EXERCISE INSTRUCTIONS
Go through the data and copy each line where the word "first" shows up.

════════════════

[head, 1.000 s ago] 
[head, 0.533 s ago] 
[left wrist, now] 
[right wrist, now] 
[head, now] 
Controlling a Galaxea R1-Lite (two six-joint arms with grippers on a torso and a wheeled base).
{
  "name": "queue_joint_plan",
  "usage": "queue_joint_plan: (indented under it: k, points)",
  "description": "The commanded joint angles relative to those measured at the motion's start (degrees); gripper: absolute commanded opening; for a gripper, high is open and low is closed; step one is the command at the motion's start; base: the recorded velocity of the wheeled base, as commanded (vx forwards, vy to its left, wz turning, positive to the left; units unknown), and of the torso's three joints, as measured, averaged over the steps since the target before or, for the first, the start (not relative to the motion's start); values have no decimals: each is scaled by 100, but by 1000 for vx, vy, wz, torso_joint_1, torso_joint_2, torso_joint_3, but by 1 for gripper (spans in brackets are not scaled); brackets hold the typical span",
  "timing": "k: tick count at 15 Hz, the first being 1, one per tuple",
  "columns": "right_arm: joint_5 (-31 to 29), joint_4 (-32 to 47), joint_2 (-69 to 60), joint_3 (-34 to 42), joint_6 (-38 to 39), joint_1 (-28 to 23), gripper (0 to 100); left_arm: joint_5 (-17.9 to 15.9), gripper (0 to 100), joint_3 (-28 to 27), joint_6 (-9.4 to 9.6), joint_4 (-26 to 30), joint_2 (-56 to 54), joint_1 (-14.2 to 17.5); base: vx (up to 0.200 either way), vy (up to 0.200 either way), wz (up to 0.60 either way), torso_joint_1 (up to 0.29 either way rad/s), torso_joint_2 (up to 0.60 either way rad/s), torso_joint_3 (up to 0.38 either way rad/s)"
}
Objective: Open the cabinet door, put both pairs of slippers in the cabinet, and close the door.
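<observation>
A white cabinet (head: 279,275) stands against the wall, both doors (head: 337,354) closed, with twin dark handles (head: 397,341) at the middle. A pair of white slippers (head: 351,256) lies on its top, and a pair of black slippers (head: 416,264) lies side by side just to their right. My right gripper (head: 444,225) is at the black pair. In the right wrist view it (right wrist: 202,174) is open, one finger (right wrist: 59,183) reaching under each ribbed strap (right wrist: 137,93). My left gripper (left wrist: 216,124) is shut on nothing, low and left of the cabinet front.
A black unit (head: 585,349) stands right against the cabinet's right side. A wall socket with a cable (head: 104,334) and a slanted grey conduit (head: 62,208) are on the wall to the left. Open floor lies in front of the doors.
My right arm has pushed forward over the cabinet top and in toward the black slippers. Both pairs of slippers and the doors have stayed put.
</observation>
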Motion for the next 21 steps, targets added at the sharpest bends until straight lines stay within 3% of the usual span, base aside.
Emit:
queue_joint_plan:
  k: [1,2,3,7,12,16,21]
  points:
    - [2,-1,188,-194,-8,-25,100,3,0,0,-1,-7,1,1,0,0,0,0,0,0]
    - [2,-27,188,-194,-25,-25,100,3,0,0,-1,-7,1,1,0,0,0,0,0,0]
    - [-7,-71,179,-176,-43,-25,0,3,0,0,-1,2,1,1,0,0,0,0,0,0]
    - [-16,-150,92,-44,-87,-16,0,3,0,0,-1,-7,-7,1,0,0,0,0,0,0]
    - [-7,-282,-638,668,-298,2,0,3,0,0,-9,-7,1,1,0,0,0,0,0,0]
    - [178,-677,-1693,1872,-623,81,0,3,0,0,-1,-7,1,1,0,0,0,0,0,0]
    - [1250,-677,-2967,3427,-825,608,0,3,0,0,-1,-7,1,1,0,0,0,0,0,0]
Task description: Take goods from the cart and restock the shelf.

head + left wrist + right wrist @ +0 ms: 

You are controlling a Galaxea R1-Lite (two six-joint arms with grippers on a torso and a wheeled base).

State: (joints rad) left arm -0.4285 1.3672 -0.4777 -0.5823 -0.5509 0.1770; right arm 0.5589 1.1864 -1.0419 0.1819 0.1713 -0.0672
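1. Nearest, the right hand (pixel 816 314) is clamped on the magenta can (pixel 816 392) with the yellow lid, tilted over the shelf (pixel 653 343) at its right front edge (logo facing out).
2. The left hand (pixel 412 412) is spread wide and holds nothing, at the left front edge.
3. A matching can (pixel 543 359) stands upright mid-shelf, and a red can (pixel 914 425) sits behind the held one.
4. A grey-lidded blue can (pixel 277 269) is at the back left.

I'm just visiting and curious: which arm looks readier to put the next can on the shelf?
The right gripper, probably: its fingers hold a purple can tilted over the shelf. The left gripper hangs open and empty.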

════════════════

RESPONSE FOR THIS EXERCISE
  "description": "The commanded joint angles relative to those measured at the motion's start (degrees); gripper: absolute commanded opening; for a gripper, high is open and low is closed; step one is the command at the motion's start; base: the recorded velocity of the wheeled base, as commanded (vx forwards, vy to its left, wz turning, positive to the left; units unknown), and of the torso's three joints, as measured, averaged over the steps since the target before or, for the first, the start (not relative to the motion's start); values have no decimals: each is scaled by 100, but by 1000 for vx, vy, wz, torso_joint_1, torso_joint_2, torso_joint_3, but by 1 for gripper (spans in brackets are not scaled); brackets hold the typical span",
  "timing": "k: tick count at 15 Hz, the first being 1, one per tuple",

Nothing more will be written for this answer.